▶ [Your task]: The answer must consist of every line in the data below that holds the word "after".

== Available data ==

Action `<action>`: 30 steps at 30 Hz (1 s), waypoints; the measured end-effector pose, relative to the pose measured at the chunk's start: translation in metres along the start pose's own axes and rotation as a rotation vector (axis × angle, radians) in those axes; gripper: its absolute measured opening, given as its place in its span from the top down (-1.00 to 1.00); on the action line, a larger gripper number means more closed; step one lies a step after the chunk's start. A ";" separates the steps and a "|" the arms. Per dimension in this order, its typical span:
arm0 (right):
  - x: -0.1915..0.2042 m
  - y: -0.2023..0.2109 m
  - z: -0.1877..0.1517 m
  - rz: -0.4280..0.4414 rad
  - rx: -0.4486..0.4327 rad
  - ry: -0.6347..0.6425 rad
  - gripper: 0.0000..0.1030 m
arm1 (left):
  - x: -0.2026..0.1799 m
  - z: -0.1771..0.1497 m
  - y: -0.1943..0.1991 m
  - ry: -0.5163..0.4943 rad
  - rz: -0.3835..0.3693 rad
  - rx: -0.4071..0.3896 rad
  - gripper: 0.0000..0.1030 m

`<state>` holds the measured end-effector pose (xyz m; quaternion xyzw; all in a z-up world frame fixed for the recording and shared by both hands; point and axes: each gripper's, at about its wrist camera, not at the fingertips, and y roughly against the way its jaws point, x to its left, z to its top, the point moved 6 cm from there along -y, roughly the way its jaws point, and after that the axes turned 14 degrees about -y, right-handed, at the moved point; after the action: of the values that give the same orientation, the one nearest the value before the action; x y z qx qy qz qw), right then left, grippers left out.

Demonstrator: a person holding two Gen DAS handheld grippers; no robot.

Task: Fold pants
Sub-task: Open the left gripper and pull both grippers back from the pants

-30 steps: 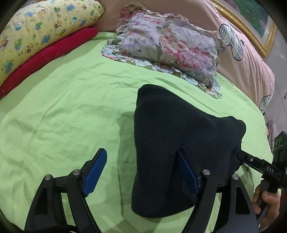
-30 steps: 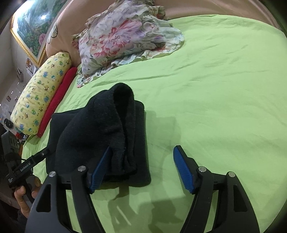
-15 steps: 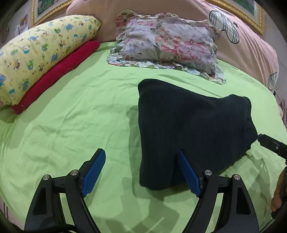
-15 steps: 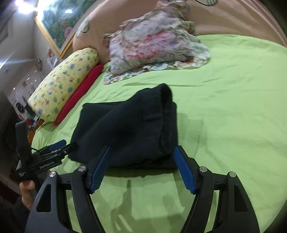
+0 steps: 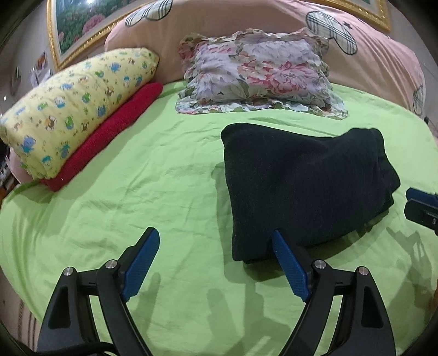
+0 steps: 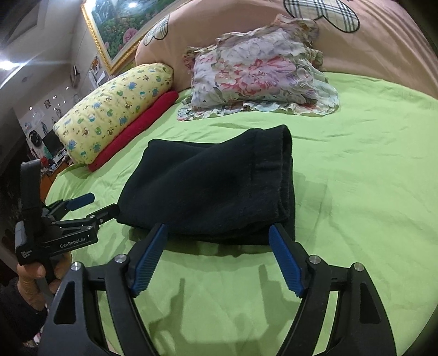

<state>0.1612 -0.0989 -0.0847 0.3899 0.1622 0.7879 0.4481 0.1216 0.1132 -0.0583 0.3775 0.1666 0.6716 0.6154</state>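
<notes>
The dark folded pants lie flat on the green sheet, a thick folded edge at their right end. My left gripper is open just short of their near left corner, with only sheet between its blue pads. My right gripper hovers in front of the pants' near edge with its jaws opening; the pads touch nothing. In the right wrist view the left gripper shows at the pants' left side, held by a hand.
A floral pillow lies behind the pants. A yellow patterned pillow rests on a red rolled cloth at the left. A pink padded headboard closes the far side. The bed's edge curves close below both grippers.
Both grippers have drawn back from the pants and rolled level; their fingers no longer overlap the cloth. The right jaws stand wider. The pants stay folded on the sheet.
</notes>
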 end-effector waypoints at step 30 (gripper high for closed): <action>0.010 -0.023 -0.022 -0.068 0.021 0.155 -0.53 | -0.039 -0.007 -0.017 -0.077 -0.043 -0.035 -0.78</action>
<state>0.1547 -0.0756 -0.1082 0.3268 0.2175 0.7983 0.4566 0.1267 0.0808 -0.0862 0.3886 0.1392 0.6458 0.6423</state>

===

▶ [Result of this exercise]:
Action `<action>`: 30 steps at 30 Hz (1 s), waypoints; the measured end-effector pose, relative to the pose measured at the chunk's start: translation in metres along the start pose's own axes and rotation as a rotation vector (axis × angle, radians) in those axes; gripper: its absolute measured opening, given as its place in its span from the top down (-1.00 to 1.00); on the action line, a larger gripper number means more closed; step one lies a step after the chunk's start. A ";" separates the steps and a "|" the arms. Per dimension in this order, its typical span:
`<state>` holds the measured end-effector pose (xyz m; quaternion xyzw; all in a z-up world frame fixed for the recording and shared by both hands; point and axes: each gripper's, at about its wrist camera, not at the fingertips, and y roughly against the way its jaws point, x to its left, z to its top, the point moved 6 cm from there along -y, roughly the way its jaws point, and after that the axes turned 14 degrees about -y, right-handed, at the moved point; after the action: of the values that give the same orientation, the one nearest the value before the action; x y z qx qy qz qw), right then left, grippers left out.

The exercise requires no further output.